Cette grille devrait ensuite être imposée par le surintendant des assurances et elle devrait s'appliquer aussi bien pour les dommages matériels que pour les plaques d'immatriculation.

Nous avons pu constater lors de la publication des hypothèses de tarifs pour les permis de conduire et les plaques d'immatriculation que la Régie a complètement omis d'innover dans ce domaine.

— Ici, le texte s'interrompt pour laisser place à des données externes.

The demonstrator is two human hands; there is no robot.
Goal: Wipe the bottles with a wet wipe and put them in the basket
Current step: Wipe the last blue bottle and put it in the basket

On peut principalement reprocher aux droits exigibles pour les permis de conduite d'être fixés en fonction de l'âge plutôt qu'en fonction du dossier de conduite ou dossier de démérite. Ce moyen paraît être pourtant le meilleur pour pallier à la diminution de la prudence sur les routes que certains craignent tant avec l'abandon du régime traditionnel de responsabilité.

4. Conclusion:

Notre conclusion sera brève. En premier lieu nous voulons rappeler au gouvernement que notre recommandation fondamentale est de surseoir à l'adoption de ce projet de loi pour nous offrir une réforme de l'assurance automobile plus en conformité avec les besoins et les attentes des citoyens, en nous proposant un régime public, complet sans égard à la responsabilité.

En second lieu, nous demandons au gouvernement de nous démontrer que le moyen démocratique de consultation populaire que constituent les Commissions parlementaires, a dorénavant plus d'impact que le lobby des corporations et que les changements qui seront apportés aux politiques gouvernementales iront dans le sens réclamé par les citoyens.